I had read a few stories online of other people who have done them, and it was described as a "knuckle busting operation". It's really quite simple on most vehicles because you can access the area. On a motorhome...it's not so simple.
Many brands of motorhomes were built on the Chevrolet P30 chassis. But each brand is built a little differently. So to change the fan clutch is pretty much the same on each one, but each one might have different levels of ease of access. I had a look underneath, but there is a big frame crossmember in the way. The only way to get access that way is to unbolt the frame crossmember and loosen the brake lines off of it. Then remove the bottom portion of the fan shroud. Looks like a major operation.
So I went in from the top.
The engine is under the "doghouse".
I had to remove the breather, and then I could reach my hands in towards the radiator.
It was hard to get at. I had changed the main serpentine belt about five years ago, and the alternator another time...so I know how tight the working space is. But the fan clutch is the furthest in.
I reached in with the camera. The fan clutch is that silver thing with the fins on it. You can see one of the bolts that holds the fan blade to the clutch.
There are only eight, half inch bolts holding it all together. Four that hold the blade to the clutch, and four that hold that assembly to the front of the waterpump and pulley. But you can't get at any of them with a ratchet and socket, so you have no choice but to use a 1/2" box end wrench.
So, picture that I am crouched (pretty much lying) on top of the engine, reaching in with one hand on the wrench, and the other hand trying to hold the fan blade from spinning. Of course there's no room to get enough leverage on anything to get the bolts to loosen.
I ended up welding an extension on to the wrench to get more leverage. And then I stuck a pipe in through the alternator bracket and up against the fan blade and worked on the four bolts holding the fan to the clutch. Slowly one at a time, they broke loose. Very hard on the hands, the back, the knees, and the back of your legs.

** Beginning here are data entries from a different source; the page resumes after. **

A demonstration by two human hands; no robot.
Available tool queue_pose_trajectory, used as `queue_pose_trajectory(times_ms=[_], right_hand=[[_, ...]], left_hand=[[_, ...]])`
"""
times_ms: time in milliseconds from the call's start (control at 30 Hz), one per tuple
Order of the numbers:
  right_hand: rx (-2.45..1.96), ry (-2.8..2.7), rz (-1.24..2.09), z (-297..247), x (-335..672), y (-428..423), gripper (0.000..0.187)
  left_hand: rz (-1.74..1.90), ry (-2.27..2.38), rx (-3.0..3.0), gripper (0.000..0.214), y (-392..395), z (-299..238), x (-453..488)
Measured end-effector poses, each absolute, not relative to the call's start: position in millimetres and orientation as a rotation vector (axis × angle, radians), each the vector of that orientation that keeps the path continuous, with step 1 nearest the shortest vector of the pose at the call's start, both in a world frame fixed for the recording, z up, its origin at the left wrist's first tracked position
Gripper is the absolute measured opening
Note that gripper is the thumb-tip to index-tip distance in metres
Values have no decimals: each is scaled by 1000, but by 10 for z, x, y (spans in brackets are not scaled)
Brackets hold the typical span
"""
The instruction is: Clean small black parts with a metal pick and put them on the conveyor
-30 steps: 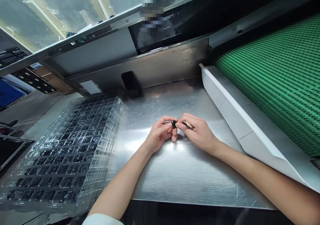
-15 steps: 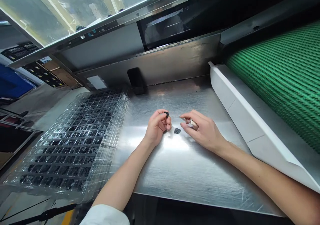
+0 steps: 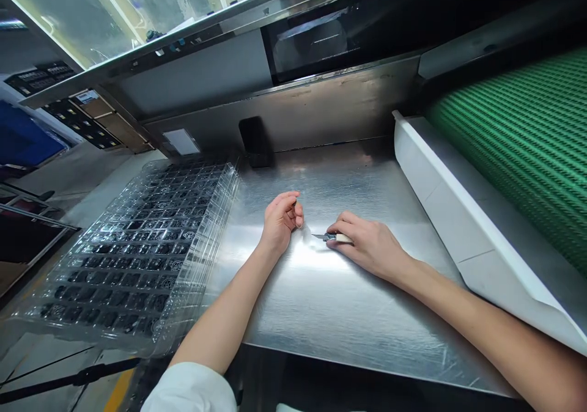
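Observation:
My left hand (image 3: pixel 277 224) is raised over the metal table with thumb and fingers pinched together. Only a dark sliver of the small black part shows between them; the rest is hidden. To its right, my right hand (image 3: pixel 367 242) is closed around a knife with a pale handle (image 3: pixel 343 238), its thin pointed blade (image 3: pixel 317 236) aimed left towards my left hand. A small black openwork plastic part (image 3: pixel 329 237) sits at the right fingertips, partly covered by them and the knife. Whether those fingertips pinch it or only touch it, I cannot tell.
Stacked clear plastic trays (image 3: pixel 132 247) with black parts in their pockets stand at the left. A black phone-like object (image 3: pixel 255 142) leans against the back wall. On the right, a white raised edge (image 3: pixel 463 216) borders a green conveyor belt (image 3: pixel 523 137).
My right hand has come down and slightly left onto the black part on the table, and the knife blade now shows. My left hand has turned a little, hiding its small black part.

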State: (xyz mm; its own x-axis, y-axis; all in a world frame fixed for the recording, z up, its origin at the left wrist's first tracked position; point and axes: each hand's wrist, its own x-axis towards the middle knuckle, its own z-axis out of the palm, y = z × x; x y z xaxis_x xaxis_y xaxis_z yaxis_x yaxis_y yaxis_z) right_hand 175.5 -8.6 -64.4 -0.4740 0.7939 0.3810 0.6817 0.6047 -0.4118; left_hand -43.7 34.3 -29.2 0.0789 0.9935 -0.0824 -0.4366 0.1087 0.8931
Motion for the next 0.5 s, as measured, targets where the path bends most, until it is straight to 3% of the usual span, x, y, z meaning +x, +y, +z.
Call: queue_pose_trajectory(times_ms=[300, 500], right_hand=[[-923, -1998, 368, -522, 1765, -71, 21], [-1041, -1766, 502, -449, 1727, -76, 23]], left_hand=[[1150, 852, 885, 16, 332, -305, -415], [976, 817, 958, 19, 242, -287, -327]])
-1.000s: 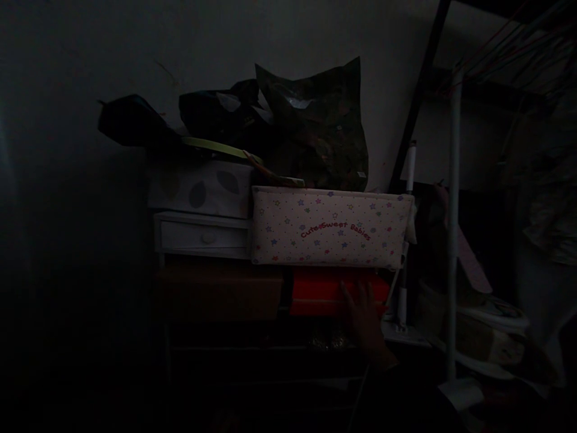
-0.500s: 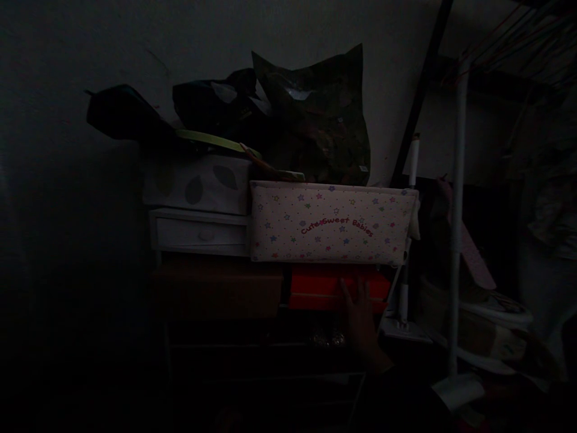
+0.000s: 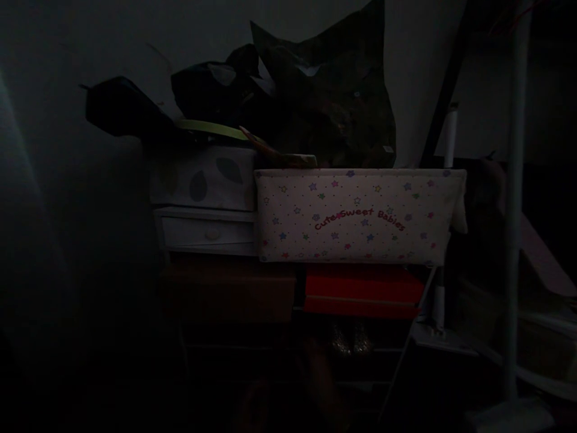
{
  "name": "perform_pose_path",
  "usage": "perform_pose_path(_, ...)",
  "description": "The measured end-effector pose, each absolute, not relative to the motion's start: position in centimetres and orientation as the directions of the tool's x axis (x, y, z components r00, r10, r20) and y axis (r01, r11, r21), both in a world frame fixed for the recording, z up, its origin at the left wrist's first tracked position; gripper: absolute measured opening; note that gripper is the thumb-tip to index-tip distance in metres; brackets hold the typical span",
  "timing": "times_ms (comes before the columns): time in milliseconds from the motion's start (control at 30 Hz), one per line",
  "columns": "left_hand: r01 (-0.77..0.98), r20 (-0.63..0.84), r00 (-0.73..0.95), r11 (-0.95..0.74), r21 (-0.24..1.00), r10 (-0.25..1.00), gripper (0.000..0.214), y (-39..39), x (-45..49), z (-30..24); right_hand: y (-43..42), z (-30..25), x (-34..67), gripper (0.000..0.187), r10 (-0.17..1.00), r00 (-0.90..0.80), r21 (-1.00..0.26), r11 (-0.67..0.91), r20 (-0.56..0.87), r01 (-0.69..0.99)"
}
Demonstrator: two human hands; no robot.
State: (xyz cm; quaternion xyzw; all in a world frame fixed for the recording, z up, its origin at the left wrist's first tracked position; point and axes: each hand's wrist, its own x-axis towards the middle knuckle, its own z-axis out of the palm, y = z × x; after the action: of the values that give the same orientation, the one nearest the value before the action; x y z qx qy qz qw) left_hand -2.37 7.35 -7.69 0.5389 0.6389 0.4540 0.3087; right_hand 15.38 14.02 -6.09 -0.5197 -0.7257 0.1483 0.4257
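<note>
The room is very dark. A red box (image 3: 363,291) lies on a shelf under a long white box (image 3: 356,216) with coloured stars and the words "Cute Sweet Babies". Below the red box, a faint brownish shape (image 3: 321,379) seems to be my right hand, low in the shadow and clear of the box. Its fingers are too dim to read. My left hand is not visible.
A brown box (image 3: 229,291) sits left of the red one, under a small white drawer unit (image 3: 207,231) and a leaf-patterned box (image 3: 202,177). Dark bags (image 3: 324,102) are piled on top. Glittery shoes (image 3: 349,343) sit below. A white pole (image 3: 514,240) stands at right.
My right hand has left the front of the red box and dropped down into the shadow. The view has moved closer and shifted left, and the picture is darker.
</note>
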Motion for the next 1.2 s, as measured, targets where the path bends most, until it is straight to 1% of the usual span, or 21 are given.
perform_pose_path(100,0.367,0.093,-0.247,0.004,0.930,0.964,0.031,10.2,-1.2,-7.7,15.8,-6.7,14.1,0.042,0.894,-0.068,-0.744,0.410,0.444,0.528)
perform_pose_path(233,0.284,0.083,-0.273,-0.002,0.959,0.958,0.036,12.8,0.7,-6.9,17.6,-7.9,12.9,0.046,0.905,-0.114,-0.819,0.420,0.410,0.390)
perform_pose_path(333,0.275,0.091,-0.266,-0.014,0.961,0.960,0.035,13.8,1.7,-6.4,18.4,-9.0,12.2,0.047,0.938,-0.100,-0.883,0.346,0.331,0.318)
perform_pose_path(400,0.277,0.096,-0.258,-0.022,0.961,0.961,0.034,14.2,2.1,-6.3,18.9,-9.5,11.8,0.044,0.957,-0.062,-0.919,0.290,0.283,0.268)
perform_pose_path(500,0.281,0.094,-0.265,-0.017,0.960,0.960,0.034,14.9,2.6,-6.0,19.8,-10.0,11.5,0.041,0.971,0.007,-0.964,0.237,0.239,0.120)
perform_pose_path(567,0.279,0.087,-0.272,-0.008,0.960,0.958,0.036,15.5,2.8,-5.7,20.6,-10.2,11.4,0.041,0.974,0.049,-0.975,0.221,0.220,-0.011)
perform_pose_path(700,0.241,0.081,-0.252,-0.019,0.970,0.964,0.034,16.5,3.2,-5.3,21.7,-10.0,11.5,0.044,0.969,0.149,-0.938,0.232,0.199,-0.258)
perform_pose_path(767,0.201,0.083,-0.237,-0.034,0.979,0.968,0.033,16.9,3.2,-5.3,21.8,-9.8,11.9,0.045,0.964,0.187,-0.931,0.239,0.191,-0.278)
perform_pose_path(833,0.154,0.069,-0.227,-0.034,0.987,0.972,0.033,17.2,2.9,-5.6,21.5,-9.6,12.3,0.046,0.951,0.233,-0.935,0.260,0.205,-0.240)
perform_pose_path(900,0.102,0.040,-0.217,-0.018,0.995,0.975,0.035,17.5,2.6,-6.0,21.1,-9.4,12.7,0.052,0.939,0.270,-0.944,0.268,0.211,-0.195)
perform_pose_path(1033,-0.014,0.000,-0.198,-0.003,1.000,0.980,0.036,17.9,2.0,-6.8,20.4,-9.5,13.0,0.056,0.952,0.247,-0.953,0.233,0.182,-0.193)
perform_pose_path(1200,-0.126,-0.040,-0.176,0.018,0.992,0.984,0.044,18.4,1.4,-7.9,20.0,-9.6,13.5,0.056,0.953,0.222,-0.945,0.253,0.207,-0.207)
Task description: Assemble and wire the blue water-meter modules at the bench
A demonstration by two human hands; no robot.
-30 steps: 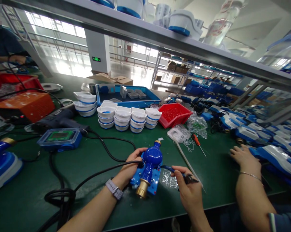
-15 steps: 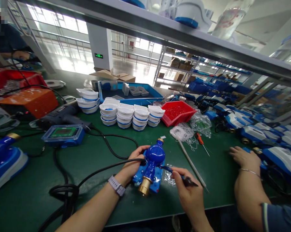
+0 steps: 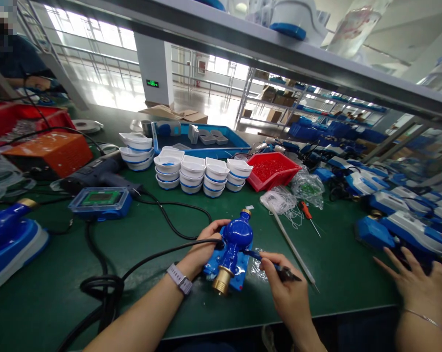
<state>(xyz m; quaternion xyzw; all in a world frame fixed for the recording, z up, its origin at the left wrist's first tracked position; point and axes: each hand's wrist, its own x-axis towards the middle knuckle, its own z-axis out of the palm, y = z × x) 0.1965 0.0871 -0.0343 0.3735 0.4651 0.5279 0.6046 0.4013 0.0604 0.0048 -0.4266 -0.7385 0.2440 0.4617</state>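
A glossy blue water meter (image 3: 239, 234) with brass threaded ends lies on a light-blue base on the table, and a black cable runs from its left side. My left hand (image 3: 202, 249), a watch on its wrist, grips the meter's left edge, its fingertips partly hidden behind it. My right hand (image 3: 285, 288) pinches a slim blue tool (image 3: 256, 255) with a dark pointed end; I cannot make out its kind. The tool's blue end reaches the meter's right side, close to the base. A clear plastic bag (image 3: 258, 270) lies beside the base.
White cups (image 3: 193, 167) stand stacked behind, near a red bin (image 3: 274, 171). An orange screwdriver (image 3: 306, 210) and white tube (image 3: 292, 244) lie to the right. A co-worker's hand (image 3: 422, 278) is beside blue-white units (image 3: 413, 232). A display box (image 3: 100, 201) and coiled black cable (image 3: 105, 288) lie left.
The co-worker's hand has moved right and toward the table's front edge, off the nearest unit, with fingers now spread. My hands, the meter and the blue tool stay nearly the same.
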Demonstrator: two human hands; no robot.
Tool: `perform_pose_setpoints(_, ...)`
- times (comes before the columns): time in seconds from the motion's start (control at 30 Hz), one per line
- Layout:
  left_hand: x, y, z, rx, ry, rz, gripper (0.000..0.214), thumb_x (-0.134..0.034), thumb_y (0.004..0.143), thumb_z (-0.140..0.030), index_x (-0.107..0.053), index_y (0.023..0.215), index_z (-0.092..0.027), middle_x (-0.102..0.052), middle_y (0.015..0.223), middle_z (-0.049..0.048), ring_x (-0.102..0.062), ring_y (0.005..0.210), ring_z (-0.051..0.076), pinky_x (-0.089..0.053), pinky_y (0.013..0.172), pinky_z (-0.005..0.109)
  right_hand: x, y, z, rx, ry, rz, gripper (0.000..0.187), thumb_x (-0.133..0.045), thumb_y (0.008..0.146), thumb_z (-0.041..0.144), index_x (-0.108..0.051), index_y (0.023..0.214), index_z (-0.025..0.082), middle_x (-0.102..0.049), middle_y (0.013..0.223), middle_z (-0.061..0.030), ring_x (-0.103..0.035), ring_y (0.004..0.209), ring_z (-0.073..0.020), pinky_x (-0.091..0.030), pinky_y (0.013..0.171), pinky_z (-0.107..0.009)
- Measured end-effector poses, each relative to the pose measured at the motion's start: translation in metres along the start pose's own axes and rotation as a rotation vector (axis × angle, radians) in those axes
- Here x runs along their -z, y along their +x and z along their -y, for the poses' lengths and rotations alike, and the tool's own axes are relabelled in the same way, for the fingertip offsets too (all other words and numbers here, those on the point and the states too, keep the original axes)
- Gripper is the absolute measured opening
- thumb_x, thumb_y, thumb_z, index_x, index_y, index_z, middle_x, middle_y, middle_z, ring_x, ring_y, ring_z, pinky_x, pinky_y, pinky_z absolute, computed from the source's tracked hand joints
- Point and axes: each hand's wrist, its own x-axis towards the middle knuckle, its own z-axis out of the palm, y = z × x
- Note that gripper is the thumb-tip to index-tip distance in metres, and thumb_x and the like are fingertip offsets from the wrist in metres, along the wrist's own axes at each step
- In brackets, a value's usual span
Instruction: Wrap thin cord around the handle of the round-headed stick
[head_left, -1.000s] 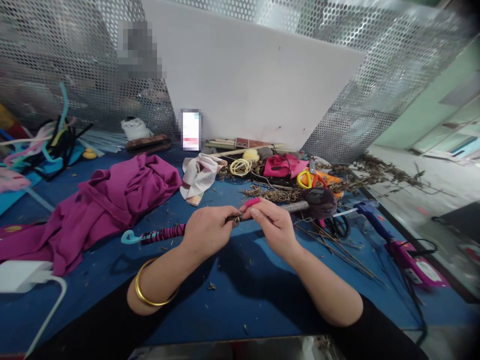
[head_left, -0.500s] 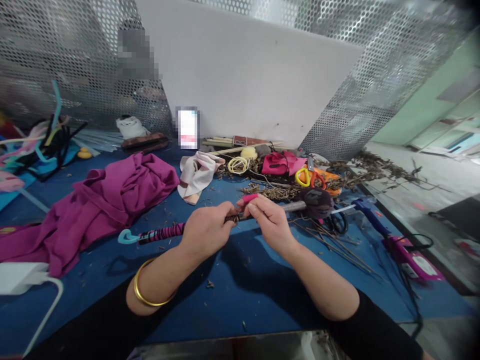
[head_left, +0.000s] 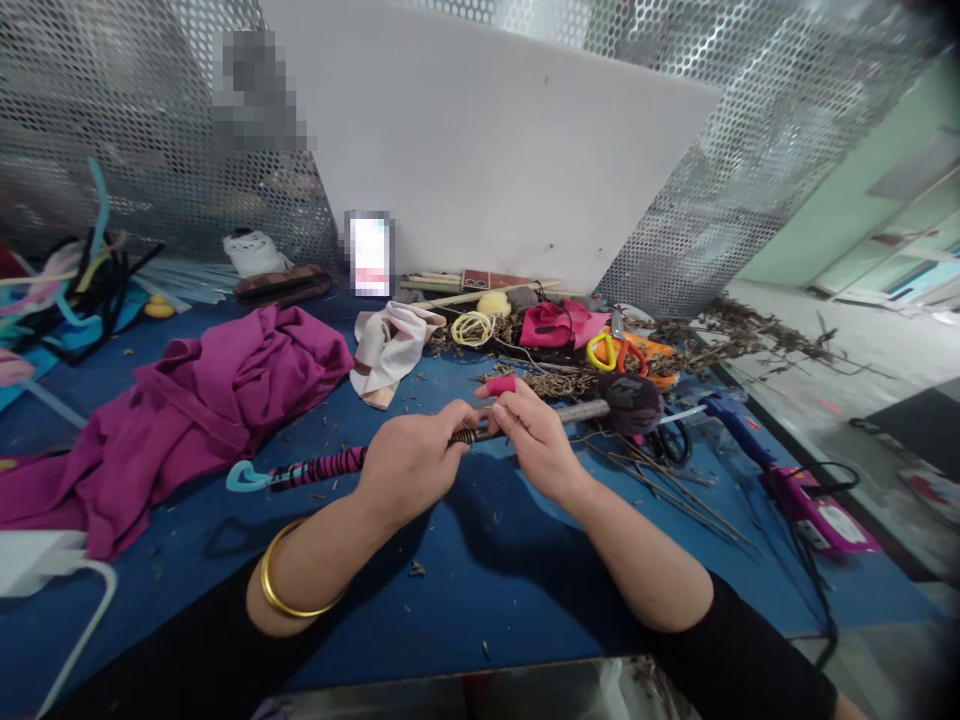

Had to take a break after each one.
I left one bolt in loose holding the blade to the clutch, then worked on the four holding the assembly to the pulley. Gladly, these turned out to be nuts on studs so that I didn't have to loosen the belts on the pulley. They came loose fairly easily, however I pulled the wire off the coil and used the starter to crank the engine over just enough to bring each nut to the top so I had easier access.
Then, carefully brought the clutch out, leaving the fan blade behind.
I compared the old with the new to make sure it was the right one. Some are sold with reverse flow, and they have an arrow on the front indicating the flow direction.
And then I reversed the procedure to put it all back together.
I had planned on tightening up the power steering belt while I had it all apart, but my hands and legs were too sore. That will have to wait for another day. I don't think it's going to cause us a problem, it just squeals for a few seconds sometimes when I start it up on a cold morning because it's not tight enough.
Then, I tested the fan clutch. I let it warm up completely, and slowly drove Sherman up the entrance hill to the park. This was enough to warm it up and sure enough near the top of the hill I heard the fan clutch engage. The problem with the old one was that it was stuck in the engaged position.
Boy, I'm glad that's done!
These are tough jobs sometimes, but I get a lot of satisfaction doing it myself. Plus, I'm a lot cheaper than a mechanic!
Now, why do I think of my grandmother when I work under the motorhome?
This old quilt has been around a long time!
It used to belong to my grandmother. I can't remember how we ended up with it. But it was in pretty rough shape, and rather than throw it out I decided it would make for a good ground sheet when I need to do something underneath the motorhome. So, whenever I get out that quilt and crawl under there, I think of my grandmother!